1)データセットには不整合UQが多すぎること,(2)多数の注釈付きUQがトレーニングに必要とされること,の2つの欠点を最初に指摘した。
我々は、既存のVQAデータセットのAQと約29万の人間の注釈付きUQを組み合わせた新しいテストデータセットRGQAを提案する。
これは、画像と質問をランダムにペアリングして得られる擬似UQと、それを結合する。
論文 参考訳(メタデータ) (2023-03-09T06:58:29Z) - RoMQA: A Benchmark for Robust, Multi-evidence, Multi-answer Question
Answering [87.18962441714976]
堅牢でマルチエビデンスな質問応答(QA)のための最初のベンチマークであるRoMQAを紹介します。

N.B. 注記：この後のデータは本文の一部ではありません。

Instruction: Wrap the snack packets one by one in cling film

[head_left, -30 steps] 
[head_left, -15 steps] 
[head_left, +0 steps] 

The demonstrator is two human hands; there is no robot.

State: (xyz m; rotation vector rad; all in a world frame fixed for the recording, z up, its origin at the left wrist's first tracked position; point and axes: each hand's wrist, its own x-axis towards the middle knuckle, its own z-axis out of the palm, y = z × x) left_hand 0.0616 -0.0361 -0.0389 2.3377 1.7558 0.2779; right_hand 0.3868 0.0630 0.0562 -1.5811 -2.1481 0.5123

我々は、最先端の大規模言語モデルをゼロショット、少数ショット、微調整設定で評価し、RoMQAが難しいことを発見した。
以上の結果から,RoMQAは大規模言語モデルにとって難しいベンチマークであり,より堅牢なQA手法を構築するための定量的なテストを提供する。
論文 参考訳(メタデータ) (2022-10-25T21:39:36Z) - Towards Automatic Generation of Questions from Long Answers [11.198653485869935]
本稿では,従来のAQGシステムの性能評価のための新しい評価ベンチマークを提案する。
既存のAQG法の性能は,回答の長さが大きくなるにつれて著しく低下することを示した。
トランスフォーマーに基づく手法は, 従来のAQG法よりも, 自己評価や人的評価の点で優れていた。
論文 参考訳(メタデータ) (2020-04-10T16:45:08Z)
関連論文リストは本サイト内にある論文のタイトル・アブストラクトから自動的に作成しています。
指定された論文の情報です。
本サイトの運営者は本サイト(すべての情報・翻訳含む)の品質を保証せず、本サイト(すべての情報・翻訳含む)を使用して発生したあらゆる結果について一切の責任を負いません。